Sergeant Harry Cator was born in Drayton, Norfolk to a railway worker. He joined the British Army in September 1914 and arrived on the Western Front in June 1915 as a Sergeant in The East Surrey Regiment. At the Battle of The Somme in 1916 he was awarded the Military Medal for rescuing thirty six men from No-Man’s Land whilst under fire.
He earned his Victoria Cross and the French Croix de Guerre during the Arras Offensive. On 9th April 1917 his platoon had suffered heavy causalities; under fire Cator, with one man, advanced in the open to attack a German gun, and when his companion was killed, he went on alone.
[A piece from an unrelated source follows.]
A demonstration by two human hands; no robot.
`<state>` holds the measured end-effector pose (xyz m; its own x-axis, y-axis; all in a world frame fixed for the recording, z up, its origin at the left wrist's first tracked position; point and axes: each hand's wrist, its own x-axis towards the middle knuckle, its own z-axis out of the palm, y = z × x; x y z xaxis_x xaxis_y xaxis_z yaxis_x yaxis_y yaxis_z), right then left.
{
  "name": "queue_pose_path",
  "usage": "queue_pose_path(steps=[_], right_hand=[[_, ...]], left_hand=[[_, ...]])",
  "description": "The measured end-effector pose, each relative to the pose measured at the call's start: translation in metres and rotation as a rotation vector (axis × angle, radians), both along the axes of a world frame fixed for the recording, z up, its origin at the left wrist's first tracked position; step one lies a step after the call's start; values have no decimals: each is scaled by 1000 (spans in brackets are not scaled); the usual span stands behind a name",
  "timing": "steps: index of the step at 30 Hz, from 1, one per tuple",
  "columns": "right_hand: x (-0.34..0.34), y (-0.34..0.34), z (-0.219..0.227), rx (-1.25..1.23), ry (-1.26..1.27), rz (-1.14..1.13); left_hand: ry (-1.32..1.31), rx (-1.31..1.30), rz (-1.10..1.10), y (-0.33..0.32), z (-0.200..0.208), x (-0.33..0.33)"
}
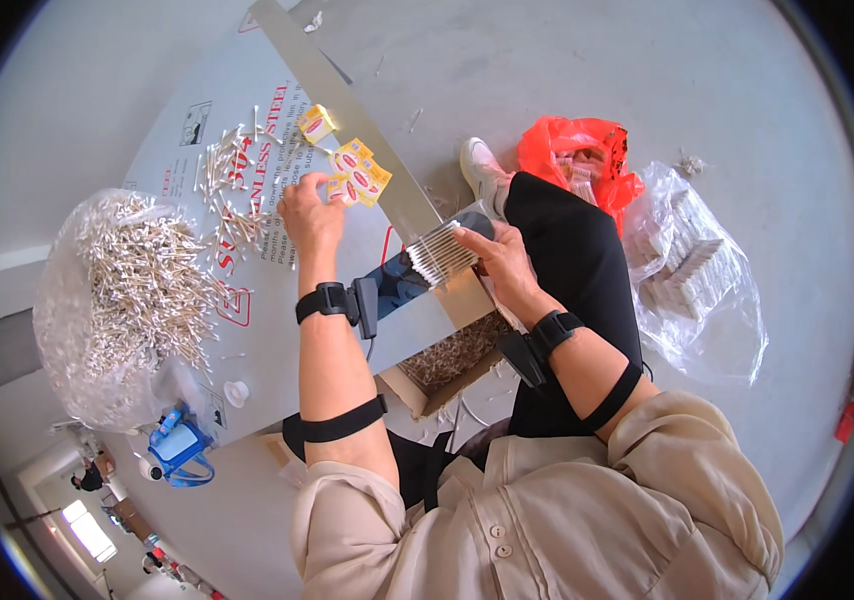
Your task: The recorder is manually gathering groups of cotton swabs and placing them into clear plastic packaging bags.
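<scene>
Fingers of my left hand (309,215) curl loosely around a small yellow and red label (343,188), pinching it at about eleven o'clock from the picture's centre, just above the grey table (277,330). More of those labels (367,168) lie touching one another right beside it at one o'clock from my fingertips, and a single one (316,123) sits apart, farther toward twelve.

My right hand (499,262) is closed around a clear packet of cotton swabs (439,252), thumb on top, the swab ends pointing toward nine o'clock. The packet hangs at the table's edge, near the centre of the view.

Loose swabs (229,190) are scattered at ten o'clock from my left hand, and a big clear bag of swabs (132,300) fills the table at nine o'clock.

My right fingers under the packet are hidden, so I cannot tell how they sit. A cardboard box (452,360) below the table edge is half covered by my forearms. At three o'clock, an orange bag (577,150) and a clear bag of packed swabs (697,270) lie on the floor, their contents hard to make out.
</scene>
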<state>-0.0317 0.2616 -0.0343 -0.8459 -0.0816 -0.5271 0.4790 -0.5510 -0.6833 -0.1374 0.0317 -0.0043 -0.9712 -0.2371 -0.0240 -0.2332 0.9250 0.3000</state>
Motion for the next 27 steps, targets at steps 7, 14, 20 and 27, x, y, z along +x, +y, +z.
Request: queue_pose_path(steps=[7, 14, 20, 27], right_hand=[[-1, 1, -8, -36, 19, -25], [-2, -8, -7, -42, 25, -12], [-1, -4, -17, -48, 67, -71], [-1, -6, -15, 9, 74, -37]], left_hand=[[82, 8, -45, -3, -11, 12], [343, 699, 288, -46, -31, 29], [45, 988, 260, 9, 25, 76], [-71, 862, 160, 59, 7, 123]])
Picking up a Lewis gun and some ammunition on his way, he succeeded in reaching the enemy trench and killed the entire team. He held the end of the trench with such effect that a bombing squad were able to capture ten prisoners and five machine guns.
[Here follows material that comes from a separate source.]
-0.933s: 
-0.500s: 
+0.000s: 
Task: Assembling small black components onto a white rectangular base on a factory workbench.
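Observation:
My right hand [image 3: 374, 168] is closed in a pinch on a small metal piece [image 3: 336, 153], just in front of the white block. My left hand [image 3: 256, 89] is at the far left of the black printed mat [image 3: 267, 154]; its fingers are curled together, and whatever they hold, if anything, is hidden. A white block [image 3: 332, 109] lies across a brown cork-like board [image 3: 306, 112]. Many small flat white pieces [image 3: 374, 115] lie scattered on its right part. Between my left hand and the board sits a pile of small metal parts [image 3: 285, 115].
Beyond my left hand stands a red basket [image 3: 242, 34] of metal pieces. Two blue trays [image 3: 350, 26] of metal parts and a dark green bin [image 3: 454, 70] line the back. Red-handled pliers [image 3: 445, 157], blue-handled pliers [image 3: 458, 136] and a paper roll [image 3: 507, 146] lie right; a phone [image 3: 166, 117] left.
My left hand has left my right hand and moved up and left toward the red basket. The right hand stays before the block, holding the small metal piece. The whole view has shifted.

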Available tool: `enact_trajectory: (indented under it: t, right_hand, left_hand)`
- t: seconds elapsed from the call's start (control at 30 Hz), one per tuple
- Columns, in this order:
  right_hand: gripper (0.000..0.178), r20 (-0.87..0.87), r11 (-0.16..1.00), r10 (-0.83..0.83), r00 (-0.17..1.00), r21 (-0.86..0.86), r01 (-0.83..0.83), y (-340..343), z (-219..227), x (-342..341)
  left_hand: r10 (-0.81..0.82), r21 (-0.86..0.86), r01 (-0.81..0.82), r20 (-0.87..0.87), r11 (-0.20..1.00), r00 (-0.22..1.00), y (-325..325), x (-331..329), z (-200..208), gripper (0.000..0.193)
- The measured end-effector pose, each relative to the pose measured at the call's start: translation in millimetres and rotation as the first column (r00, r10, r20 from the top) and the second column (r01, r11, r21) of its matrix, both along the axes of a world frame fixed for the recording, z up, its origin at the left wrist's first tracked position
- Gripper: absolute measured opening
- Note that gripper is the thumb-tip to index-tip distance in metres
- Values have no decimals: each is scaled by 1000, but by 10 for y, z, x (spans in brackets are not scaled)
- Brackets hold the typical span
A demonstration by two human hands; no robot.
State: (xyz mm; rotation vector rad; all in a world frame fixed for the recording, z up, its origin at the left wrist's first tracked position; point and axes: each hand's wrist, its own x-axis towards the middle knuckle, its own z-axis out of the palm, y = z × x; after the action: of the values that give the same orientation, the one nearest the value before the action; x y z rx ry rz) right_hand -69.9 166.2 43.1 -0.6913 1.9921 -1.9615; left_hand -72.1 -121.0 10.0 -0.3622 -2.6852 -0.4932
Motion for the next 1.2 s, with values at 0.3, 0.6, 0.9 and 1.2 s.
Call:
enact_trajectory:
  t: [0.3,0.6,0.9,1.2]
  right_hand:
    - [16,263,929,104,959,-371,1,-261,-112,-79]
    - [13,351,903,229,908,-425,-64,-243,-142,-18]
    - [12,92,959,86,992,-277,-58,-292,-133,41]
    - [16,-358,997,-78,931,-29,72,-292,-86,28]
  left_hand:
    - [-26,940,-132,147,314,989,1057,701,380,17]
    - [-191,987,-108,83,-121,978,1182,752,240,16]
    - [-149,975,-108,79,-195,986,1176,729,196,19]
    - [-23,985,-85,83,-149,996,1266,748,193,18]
A few days later he was injured by an exploding shell. He had been a patient at The Beaufort, and after the presentation of the Victoria Cross, his comrades from the Beaufort congregated at the station to welcome him back. The ‘boys in blue’ carried him on their shoulders to a waiting car. On arrival at the Beaufort, the band of the 1st Battalion Bristol Volunteer Regiment assembled outside his ward (No 8) and played “See the Conquering Hero Comes”. The music was followed by a complimentary special supper. In his speech he said: “Boys, I don’t want to go back, you don’t want to go back, but if we go we’ll go back as Britishers. We are winning now, boys, and Germany knows it and we who are recently back from the front know it.”

 

Cator served in the Home Guard during the Second World War. He died in Norwich and is buried in Sprowston Cemetery.